WHAT THIS TASK INVOLVES:
Go through the records below and return each line that has "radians" in it.

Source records
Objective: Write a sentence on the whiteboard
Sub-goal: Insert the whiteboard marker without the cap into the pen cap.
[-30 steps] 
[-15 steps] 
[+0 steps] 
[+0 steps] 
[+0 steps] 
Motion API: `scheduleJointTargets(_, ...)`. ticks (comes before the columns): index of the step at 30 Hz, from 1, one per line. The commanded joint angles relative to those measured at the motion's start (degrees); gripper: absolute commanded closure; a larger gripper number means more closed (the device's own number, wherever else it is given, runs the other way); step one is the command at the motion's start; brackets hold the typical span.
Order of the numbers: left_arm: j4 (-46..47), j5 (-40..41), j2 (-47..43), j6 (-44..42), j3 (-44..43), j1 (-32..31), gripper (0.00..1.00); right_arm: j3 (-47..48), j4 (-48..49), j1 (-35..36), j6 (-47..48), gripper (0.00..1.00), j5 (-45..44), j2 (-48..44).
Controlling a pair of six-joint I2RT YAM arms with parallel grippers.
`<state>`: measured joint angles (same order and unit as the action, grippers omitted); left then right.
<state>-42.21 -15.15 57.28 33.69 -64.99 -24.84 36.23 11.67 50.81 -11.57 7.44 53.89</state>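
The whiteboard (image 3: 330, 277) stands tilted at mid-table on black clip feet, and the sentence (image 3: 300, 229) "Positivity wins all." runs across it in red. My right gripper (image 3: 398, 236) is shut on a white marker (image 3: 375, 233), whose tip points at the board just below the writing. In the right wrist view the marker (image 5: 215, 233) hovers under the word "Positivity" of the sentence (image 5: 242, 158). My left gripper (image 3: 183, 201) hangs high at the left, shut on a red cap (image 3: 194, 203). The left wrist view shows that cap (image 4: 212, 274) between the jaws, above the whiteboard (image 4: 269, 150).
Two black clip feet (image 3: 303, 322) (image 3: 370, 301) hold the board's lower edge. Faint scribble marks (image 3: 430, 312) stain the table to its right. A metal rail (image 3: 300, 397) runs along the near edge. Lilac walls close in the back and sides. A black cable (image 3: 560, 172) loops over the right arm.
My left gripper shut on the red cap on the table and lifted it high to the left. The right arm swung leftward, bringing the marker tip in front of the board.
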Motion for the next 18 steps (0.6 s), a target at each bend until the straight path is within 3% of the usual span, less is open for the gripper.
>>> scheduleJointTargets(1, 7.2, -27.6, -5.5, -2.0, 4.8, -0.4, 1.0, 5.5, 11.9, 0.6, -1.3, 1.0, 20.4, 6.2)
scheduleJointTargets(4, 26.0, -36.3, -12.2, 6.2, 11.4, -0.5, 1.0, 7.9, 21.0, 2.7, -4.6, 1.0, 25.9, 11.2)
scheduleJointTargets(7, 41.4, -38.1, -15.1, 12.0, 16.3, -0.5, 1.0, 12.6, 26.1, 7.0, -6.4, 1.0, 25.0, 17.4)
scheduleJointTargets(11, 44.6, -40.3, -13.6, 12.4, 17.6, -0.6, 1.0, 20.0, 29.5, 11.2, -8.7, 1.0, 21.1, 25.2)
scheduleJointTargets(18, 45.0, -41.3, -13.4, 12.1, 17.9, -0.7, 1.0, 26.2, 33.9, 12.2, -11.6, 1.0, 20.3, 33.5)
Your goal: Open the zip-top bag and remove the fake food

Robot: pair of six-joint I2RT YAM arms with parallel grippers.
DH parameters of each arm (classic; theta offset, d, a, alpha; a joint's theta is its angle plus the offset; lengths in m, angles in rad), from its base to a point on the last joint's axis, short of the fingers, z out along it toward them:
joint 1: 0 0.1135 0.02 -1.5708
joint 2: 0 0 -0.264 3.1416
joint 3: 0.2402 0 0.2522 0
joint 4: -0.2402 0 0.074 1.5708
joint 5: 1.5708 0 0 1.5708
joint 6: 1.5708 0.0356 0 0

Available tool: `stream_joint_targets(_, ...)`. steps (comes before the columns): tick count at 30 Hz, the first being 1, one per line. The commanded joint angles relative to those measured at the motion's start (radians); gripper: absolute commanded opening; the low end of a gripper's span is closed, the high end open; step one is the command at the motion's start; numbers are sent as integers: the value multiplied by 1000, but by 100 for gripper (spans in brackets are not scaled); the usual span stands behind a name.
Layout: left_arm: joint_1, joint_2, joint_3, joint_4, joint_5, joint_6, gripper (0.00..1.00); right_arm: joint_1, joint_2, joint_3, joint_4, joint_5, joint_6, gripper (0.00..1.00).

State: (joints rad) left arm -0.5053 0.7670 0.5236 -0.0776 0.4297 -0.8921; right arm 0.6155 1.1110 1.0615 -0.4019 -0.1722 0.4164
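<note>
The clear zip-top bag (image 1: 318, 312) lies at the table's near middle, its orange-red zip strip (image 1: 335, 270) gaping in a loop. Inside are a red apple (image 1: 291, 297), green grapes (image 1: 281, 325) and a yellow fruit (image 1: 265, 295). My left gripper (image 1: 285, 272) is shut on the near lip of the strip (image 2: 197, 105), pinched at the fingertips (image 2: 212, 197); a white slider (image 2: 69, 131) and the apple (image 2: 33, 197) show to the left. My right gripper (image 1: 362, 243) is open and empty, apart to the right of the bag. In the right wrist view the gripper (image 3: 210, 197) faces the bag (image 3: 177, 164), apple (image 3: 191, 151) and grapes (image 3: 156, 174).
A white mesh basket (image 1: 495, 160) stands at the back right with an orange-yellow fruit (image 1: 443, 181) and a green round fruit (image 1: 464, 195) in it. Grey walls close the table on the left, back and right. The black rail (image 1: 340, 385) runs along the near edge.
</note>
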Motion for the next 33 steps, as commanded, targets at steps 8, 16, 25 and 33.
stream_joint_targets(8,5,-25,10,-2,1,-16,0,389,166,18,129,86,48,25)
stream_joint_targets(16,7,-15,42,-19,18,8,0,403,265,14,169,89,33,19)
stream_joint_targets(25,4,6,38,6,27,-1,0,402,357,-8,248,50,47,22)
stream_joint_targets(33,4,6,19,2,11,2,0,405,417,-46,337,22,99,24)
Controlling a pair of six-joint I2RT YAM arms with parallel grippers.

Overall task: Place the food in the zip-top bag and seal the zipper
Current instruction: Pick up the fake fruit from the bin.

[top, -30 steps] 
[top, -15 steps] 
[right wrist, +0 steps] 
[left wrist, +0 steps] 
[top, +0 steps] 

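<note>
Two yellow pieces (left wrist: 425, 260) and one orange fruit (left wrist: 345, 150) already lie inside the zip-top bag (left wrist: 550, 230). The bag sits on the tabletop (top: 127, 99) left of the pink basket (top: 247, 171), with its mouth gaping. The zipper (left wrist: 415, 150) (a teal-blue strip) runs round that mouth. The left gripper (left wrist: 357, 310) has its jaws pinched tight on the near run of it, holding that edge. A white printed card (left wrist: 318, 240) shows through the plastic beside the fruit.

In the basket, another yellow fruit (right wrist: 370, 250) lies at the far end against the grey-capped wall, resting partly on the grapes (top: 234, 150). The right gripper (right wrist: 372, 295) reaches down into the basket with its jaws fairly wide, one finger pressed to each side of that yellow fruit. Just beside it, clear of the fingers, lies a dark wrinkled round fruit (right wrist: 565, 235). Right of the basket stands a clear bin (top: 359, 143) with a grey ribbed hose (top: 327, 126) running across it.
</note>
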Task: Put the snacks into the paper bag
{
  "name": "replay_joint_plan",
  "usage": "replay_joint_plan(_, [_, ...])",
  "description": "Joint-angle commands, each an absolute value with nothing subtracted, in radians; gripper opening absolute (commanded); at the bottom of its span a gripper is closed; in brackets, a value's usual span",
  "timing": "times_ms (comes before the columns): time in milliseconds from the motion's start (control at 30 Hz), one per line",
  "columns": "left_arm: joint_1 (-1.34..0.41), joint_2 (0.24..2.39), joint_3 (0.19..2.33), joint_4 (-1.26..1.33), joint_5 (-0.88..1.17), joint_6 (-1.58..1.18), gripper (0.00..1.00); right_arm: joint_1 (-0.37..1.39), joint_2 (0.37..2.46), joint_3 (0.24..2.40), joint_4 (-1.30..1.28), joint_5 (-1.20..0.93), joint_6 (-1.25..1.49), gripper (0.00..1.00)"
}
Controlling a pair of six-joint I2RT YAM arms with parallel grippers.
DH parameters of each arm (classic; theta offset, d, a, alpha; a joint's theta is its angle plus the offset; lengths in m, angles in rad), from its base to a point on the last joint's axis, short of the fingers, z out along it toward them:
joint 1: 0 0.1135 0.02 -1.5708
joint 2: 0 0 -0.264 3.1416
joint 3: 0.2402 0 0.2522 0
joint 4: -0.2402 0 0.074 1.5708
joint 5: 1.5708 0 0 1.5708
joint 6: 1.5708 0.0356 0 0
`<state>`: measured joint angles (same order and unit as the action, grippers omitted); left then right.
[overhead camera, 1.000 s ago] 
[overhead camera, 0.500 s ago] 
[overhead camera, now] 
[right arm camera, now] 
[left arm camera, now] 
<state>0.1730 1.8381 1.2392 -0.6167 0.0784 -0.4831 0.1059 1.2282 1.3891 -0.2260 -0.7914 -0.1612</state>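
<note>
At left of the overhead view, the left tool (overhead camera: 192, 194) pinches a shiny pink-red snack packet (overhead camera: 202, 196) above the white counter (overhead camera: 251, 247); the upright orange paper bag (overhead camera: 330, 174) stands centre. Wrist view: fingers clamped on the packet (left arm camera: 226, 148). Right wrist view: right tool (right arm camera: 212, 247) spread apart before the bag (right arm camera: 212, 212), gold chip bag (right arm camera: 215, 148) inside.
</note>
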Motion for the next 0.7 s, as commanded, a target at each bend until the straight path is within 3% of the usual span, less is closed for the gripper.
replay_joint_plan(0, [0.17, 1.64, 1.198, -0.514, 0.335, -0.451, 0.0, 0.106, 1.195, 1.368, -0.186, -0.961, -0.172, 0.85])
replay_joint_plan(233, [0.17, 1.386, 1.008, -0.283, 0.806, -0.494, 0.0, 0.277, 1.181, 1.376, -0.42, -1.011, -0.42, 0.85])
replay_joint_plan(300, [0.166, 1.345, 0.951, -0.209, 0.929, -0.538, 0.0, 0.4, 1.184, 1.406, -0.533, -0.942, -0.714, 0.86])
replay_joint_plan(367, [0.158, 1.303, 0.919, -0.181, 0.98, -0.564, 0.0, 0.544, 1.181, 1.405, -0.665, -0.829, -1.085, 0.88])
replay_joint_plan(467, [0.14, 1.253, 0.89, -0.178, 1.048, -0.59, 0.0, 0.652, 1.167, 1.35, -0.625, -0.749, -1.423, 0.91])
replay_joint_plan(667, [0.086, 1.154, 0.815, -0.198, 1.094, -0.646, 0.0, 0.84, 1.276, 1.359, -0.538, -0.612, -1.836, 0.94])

RESPONSE TO THE TASK:
Available tool: `stream_joint_targets(_, ...)`. steps (comes before the columns): tick count at 30 Hz, the first being 1, one per line. The commanded joint angles relative to those measured at the motion's start (radians); gripper: absolute commanded opening; the low end of a gripper's span is closed, the high end open; step one is the command at the motion's start; numbers are sent as integers: the value multiplied by 1000, but by 100 for gripper (spans in brackets are not scaled); the usual span stands behind a name.
  "description": "Joint-angle commands, each an absolute value with nothing subtracted, in radians; gripper opening absolute (commanded); at the bottom of its span a gripper is closed; in brackets, a value's usual span",

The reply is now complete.